TDD Buddy - What 'Senior' Means When Typing Is Free

The traits the industry used to credential seniority were proxies all along, and agents just made the proxies free.

This is the second post in a two-part series, “The PR Is Eating Itself.” The first post, Where the Review Point Moved, traces how the arrival of agentic workflows shifted the meaningful review surface from line-level syntax to scenario coverage and contract shape. This post names what that shift exposes about which skills were always real and which ones we were mistaking for the real thing.

The Old Seniority Stack Was Mostly Proxies

Be honest about what senior compensation was actually buying.

It was buying typing speed. The ability to produce correct syntax faster than a junior, without looking things up, without second-guessing the semicolons. It was buying framework recall: knowing where Spring wires its dependencies, knowing which NuGet packages to reach for, knowing the twelve ways ASP.NET MVC resolves an action method. It was buying debugger fluency: the ability to set a breakpoint, read a stack trace, and trace an exception back to its origin without a tutorial. It was buying library knowledge: knowing that this class of problem has already been solved and knowing the name of the package.

These things were observable. A senior developer produced clean, compilable code faster. A senior developer reviewed a PR and caught the misconfigured dependency in twelve seconds. A senior developer traced a production outage to a thread-safety issue that a junior would have filed as “intermittent and unclear.” The observables were real. The behaviors were real. The speed gap was real.

What was never real was the assumption that those observables were the senior skill itself.

Typing speed was a proxy. Framework recall was a proxy. Debugger fluency was a proxy. They correlated with good judgment in the same way that good penmanship correlated with good writing before typewriters: strongly enough in the era when the skill mattered to make the correlation look causal, weakly enough that the correlation collapsed the moment the underlying constraint changed.

The constraint changed.

Those Proxies Were Always Standing In For Judgment

What the industry was actually trying to buy, and could not directly observe, was judgment.

Judgment about what to build. The ability to receive a requirement and ask, before typing a single line, whether the requirement was solving the right problem or encoding an organizational dysfunction into a codebase that would outlast the dysfunction by a decade. That question takes five seconds to ask and five years of scar tissue to ask well.
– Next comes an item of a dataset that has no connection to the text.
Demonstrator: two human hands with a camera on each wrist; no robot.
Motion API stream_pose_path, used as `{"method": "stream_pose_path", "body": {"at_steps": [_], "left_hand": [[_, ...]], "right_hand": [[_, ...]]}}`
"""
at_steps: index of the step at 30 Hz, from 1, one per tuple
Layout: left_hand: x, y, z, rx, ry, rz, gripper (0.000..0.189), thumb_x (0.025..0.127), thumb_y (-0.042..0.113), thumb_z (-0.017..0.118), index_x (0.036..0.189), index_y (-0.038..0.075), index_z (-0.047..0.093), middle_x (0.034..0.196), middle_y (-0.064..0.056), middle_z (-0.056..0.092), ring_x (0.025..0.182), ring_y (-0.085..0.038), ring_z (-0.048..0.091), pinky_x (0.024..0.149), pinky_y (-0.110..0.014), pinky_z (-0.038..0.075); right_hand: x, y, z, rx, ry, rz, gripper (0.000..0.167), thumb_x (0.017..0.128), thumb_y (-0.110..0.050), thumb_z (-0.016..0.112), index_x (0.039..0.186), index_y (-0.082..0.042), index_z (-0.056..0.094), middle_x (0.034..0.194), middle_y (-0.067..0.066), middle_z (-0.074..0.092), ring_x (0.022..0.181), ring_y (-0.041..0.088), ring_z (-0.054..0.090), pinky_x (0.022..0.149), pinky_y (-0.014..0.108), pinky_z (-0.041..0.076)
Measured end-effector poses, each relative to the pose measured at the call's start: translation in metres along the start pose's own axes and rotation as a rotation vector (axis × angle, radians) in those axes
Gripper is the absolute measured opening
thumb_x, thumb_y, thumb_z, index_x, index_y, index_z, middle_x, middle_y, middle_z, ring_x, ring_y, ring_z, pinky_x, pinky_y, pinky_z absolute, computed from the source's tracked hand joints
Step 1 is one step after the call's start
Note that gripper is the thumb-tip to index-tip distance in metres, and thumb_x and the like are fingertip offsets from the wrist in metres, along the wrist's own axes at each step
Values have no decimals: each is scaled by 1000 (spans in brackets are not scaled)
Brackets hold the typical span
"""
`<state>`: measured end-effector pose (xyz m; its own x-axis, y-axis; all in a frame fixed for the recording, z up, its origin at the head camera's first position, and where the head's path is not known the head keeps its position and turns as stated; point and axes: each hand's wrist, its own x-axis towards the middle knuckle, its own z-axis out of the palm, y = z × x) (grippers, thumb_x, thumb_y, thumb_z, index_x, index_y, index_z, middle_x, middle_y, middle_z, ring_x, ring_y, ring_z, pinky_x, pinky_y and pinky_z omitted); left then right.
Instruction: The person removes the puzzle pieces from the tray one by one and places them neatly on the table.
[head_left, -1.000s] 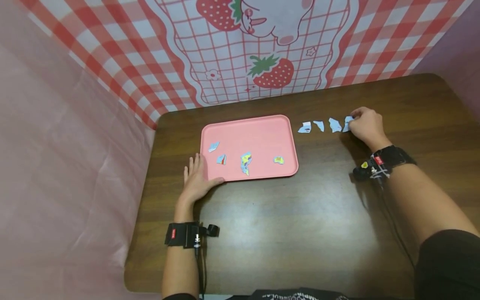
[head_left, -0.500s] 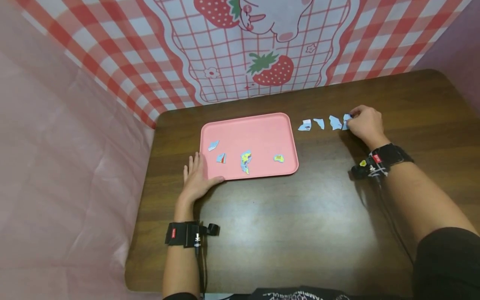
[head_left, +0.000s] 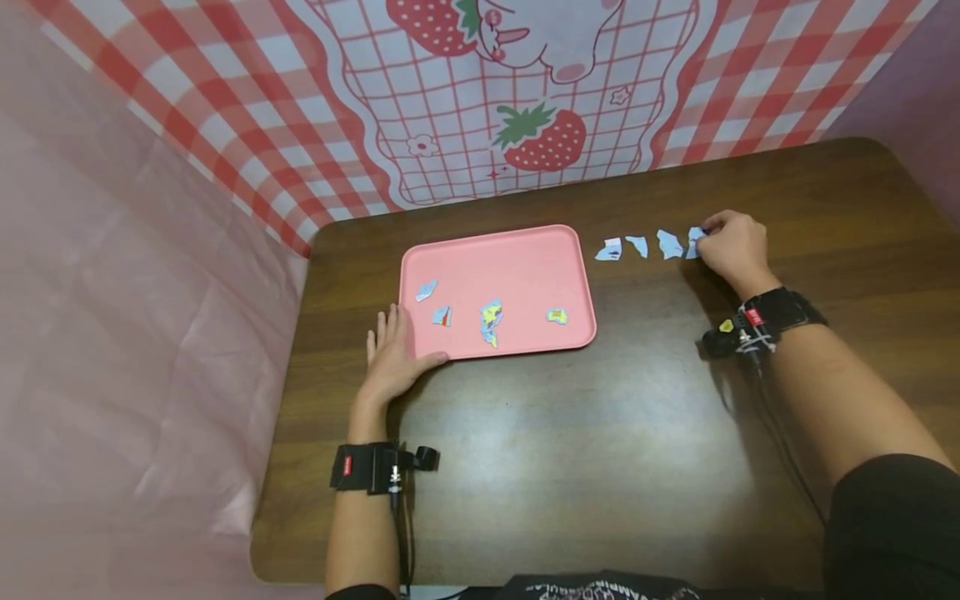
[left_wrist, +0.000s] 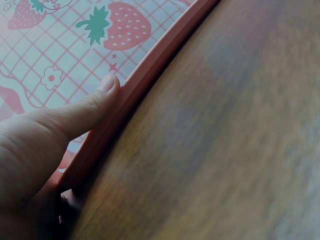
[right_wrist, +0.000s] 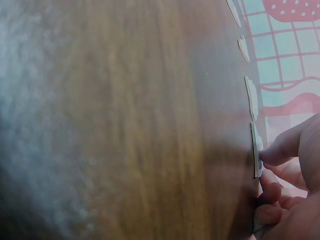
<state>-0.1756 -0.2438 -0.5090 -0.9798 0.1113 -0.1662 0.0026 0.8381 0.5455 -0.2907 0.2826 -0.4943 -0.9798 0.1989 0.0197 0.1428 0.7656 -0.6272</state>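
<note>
My right hand [head_left: 737,248] is at the right end of a row of flat, pale-blue puzzle pieces on the table. Thumb and fingers pinch the edge of the end piece [head_left: 693,242], partly covering it; in the right wrist view this puzzle piece [right_wrist: 256,150] lies low against the wood. To its left are another jagged blue piece [head_left: 669,244], a narrow piece [head_left: 638,246] and a blue-and-white piece [head_left: 610,250]. My left hand [head_left: 392,358] rests with spread fingers at the near left corner of a pink tray [head_left: 517,262], its thumb [left_wrist: 102,95] along the rim.
Inside the tray lie two blue pieces, one higher [head_left: 426,290] and one with red [head_left: 442,316], a long yellow-and-blue piece [head_left: 491,323] and a small yellow one [head_left: 557,316]. A strawberry-print cloth [head_left: 450,108] hangs behind the brown table [head_left: 555,467]. Cables run from both wrist cameras.
The head view has shifted slightly. My right fingers stay on the end piece, which shows only a tiny shift. My left hand keeps its place at the tray.
</note>
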Motion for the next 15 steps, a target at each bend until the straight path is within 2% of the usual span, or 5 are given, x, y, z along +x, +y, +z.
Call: {"method": "stream_pose_path", "body": {"at_steps": [6,11,15], "left_hand": [[0,0,-1,5,-4,0,122,83,64,72,162,4,1,168,-17,-5,153,-34,-14,118,-56,-11],[1,0,-1,8,-3,-2,122,83,64,71,162,4,0,168,-16,-6,153,-33,-14,118,-55,-11],[0,0,0,5,-3,0,122,83,64,72,162,5,0,168,-16,-6,153,-33,-15,118,-56,-11]], "right_hand": [[1,-2,0,14,11,19,42,90,-16,50,121,9,64,114,30,64,109,45,54,90,53,40],[3,-7,2,43,52,48,43,93,-21,50,123,6,66,116,28,65,111,44,54,89,51,40],[-3,-15,8,88,101,17,42,92,-18,51,123,6,66,114,28,61,113,43,51,91,52,39]]}}
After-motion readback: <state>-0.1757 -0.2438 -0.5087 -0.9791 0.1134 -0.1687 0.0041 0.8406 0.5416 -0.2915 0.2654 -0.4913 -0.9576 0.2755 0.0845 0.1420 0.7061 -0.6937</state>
Judgment about where the seams go. The ability to look at a domain and sense, before the abstraction is named, where the natural fault lines are. Not every service needs its own repository. Not every domain concept needs its own microservice. Not every collaboration needs a message queue. The developer who could feel which cuts would age well and which ones would produce a migration in eighteen months was worth something concrete to a team. The skill was not visible in the commit. It was visible in the absence of a certain class of problem two years later.

Judgment about which abstractions earn their cost. Every abstraction in a codebase is a bet that the complexity it introduces is outweighed by the flexibility it creates. Most abstractions lose that bet. The developer who could evaluate a proposed abstraction and say “this encodes an assumption that will be wrong in six months” was saving the team from an entire category of future pain. That evaluation happened in a design conversation, not in a PR comment on a method signature.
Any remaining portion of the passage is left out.